#### [WORK ITEM]
Repeat the material exactly from its first line to the line that includes "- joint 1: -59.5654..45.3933". Skip pictures.

Top of DATASET EXCERPT

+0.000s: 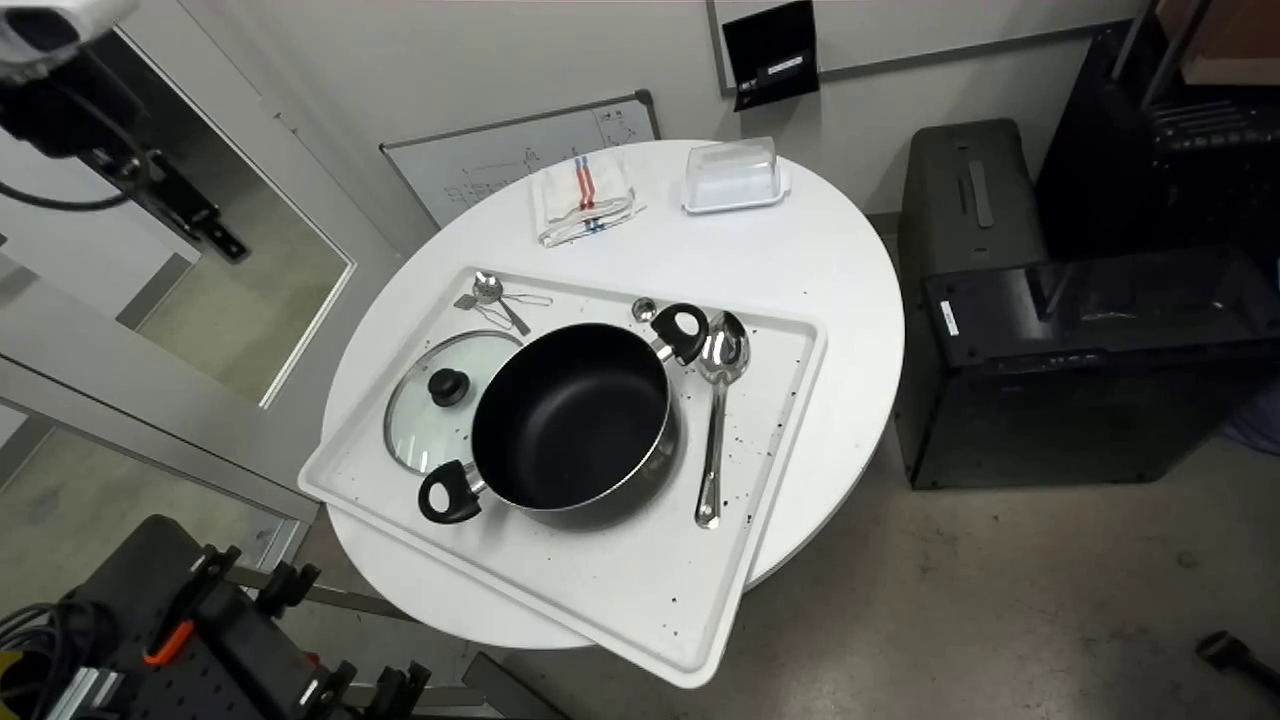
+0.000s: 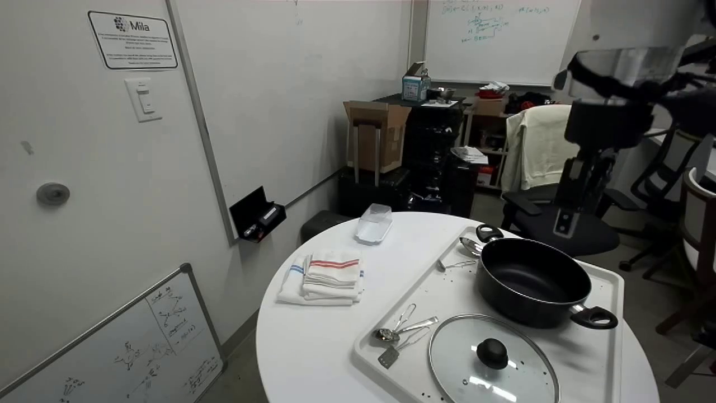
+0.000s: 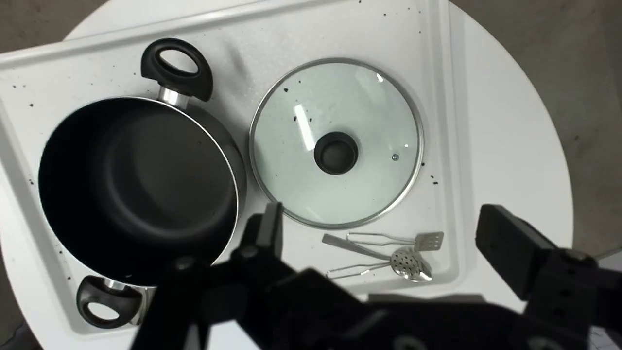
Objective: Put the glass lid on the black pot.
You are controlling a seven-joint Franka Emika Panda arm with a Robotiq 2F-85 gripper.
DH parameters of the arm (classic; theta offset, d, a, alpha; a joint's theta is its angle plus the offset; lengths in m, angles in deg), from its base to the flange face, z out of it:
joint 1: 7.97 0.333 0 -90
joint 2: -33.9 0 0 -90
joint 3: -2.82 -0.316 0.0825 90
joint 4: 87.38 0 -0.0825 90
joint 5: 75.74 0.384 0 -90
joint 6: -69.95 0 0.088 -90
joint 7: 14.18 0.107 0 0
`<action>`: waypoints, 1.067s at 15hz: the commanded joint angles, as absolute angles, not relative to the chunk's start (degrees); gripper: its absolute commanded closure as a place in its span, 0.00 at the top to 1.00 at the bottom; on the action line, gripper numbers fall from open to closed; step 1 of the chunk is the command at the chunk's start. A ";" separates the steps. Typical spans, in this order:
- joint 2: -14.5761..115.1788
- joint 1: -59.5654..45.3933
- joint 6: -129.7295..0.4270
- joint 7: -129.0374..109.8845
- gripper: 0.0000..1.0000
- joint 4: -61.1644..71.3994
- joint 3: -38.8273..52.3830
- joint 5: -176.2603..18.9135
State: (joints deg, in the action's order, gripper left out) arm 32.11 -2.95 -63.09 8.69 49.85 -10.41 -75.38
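The glass lid [image 1: 418,420] lies on the tray beside the black pot, its black knob up; it shows also in an exterior view [image 2: 458,352] and in the wrist view [image 3: 335,199]. The black pot [image 1: 575,425] stands upright with its dark inside bare; it is also in an exterior view [image 2: 531,280] and in the wrist view [image 3: 146,189]. My gripper [image 3: 381,218] is open with nothing between its fingers. It hangs high above the table, apart from lid and pot, as both exterior views show [image 1: 225,240] [image 2: 564,224].
The white tray [image 1: 620,600] has raised edges and sits on a round white table [image 1: 840,270]. Small metal utensils [image 3: 388,257] lie by the lid. A large metal spoon [image 1: 715,430] lies beside the pot. A folded towel [image 2: 333,277] and a clear-covered dish [image 2: 375,224] stand farther back.
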 commanded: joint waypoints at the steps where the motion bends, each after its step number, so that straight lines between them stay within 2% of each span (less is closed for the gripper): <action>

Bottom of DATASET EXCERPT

#### [COMPLETED EXERCISE]
+0.000s: 
+0.000s: 
+0.000s: 
Objective: Put the glass lid on the black pot.
You are controlling a seven-joint Franka Emika Panda arm with a Robotiq 2F-85 gripper.
DH parameters of the arm (classic; theta offset, d, a, alpha; a joint's theta is its angle plus the offset; lengths in m, angles in deg), from its base to the flange face, z out of it:
joint 1: 7.97 0.333 0 -90
joint 2: -33.9 0 0 -90
joint 3: -2.82 -0.316 0.0825 90
joint 4: 87.38 0 -0.0825 90
joint 5: 75.74 0.384 0 -90
joint 6: -69.95 0 0.088 -90
joint 7: 14.18 0.107 0 0
`<action>`: waypoints, 1.067s at 15hz: the commanded joint angles, as absolute angles, not relative to the chunk's start (degrees); gripper: its absolute commanded closure as a place in its span, 0.00 at the top to 1.00 at the bottom; on the action line, gripper numbers fall from open to closed; step 1 of the chunk is the command at the chunk's start. A ";" separates the steps. Typical spans, in this order:
- joint 2: -14.5761..115.1788
- joint 1: -59.5654..45.3933

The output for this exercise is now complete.